格好よく助けに来て、さっきまで神様とインターネットについて冷静に話していた人が、私の言葉にこうも翻弄され顔を赤くしている。
それがおかしくて、少し笑った。
「今度は迎えに来てもらうんじゃなくて、二人で行こうか。」
「……島ですか?」
「ううん。島も、山も、祭りもないところ。」
「それは、どういう――。」
「次の約束。」
青年は、ゆっくり瞬きをした。
「それは。」
「うん。」
「……デートという認識でよろしいですか。」
「認識は任せる。」
「重要なので、明確にしてください。」
「普通に誘ってよ。」
彼は一度息を吸い、テーブルの上で両手を組み直した。
「では、来週、僕と出かけてください。」
「はい。」
「……はい?」
「行くって言ったの。」
「聞こえました。」
「では、何で聞き返したの?」
「確認です。」
彼はスマートフォンを取り出し、予定表を開いた。
「来週の土曜日でいいですか。午前十一時集合、昼食後に――」
「待って。」
「はい。」
「日付、来月になってるよ。」
青年の指が止まる。画面には、確かに一か月後の日付が選択されていた。
「動揺してるでしょう。」
「していません。」
「すごくしてるね。」
「操作を誤っただけです。」
「珍しい。」
「今、直します。」
平静を装いながら、もう一度違う日付を押した。私は声を立てて笑った。
彼は少し恨めしそうにこちらを見たが、口元は僅かに緩んでいた。
その時、閉じたはずのノートパソコンから、小さな通知音が鳴った。
青年の表情が変わる。
画面を開くと、関連投稿の監視通知が一件届いていた。
◇
【新規投稿】
投稿者:
@xxxxxxxx。
本文:
家の裏山で、白い布みたいなものを見つけました。
これ、何でしょうか。
添付画像:
薄暗い山道。
木の枝に、細長い白色のものが引っかかっている。
撮影場所:
不明。
投稿時刻:
二分前。
返信一:
ただのビニール袋じゃないの?
返信二:
拾わないでください。
返信三:
こん。
◇
「調べる?」
私が聞くと、彼は数秒だけ画面を見たあと、ノートパソコンを閉じた。
「今日は見ません。」
「カナちゃんが?」
「はい。」
「珍しいね。」
「先約がありますので。」
今度の言い方は、以前よりも少し柔らかかった。
◇
店を出ると、細い雨が降っていた。傘を差さなくても歩けそうな程度だったが、青年は斜め掛けのバッグから、黒い折り畳み傘を取り出した。
「傘、私も持ってるよ。」
「知っています。
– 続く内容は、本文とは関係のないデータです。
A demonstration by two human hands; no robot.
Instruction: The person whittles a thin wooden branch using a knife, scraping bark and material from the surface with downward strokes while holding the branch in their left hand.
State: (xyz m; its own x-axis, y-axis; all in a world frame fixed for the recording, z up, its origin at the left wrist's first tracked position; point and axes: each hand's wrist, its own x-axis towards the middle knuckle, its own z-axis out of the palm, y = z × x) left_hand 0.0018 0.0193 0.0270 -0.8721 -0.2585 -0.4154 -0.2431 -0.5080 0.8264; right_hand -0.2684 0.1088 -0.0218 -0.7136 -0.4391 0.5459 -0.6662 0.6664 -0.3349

」
傘を開き、私の方へ差し出す。
「でも、今は僕のに入ってください。」
「何で?」
「……先約もありますから。」
「来週だよ?」
「来週も、です。」
二人で傘の中へ入る。彼は私が濡れないように傘をこちらへ傾けており、反対側の肩には、すでに細かな雨粒が付き始めていた。
「カナちゃん、濡れてるよ。」
「大丈夫です。」
「大丈夫じゃないでしょう。」
私は青年の袖を軽く引いた。思っていたより近くなり、肩が触れる。
彼が、一瞬だけこちらを見た。
「これでいい?」
「……はい。」
「少し服も濡れたし、うちで乾かしてく?」
「え?」
私は前を向いたまま、傘の中へ、もう半歩だけ近づいた。背後で、喫茶店の木製の扉が閉まる。
扉に付いたベルか、風に揺れた看板か、それとも店内で誰かがカップを置いた音だったのかは分からない。
乾いた音が、一度だけ鳴った。
こん。
私は振り返らず、奏斗の傘の中を歩いた。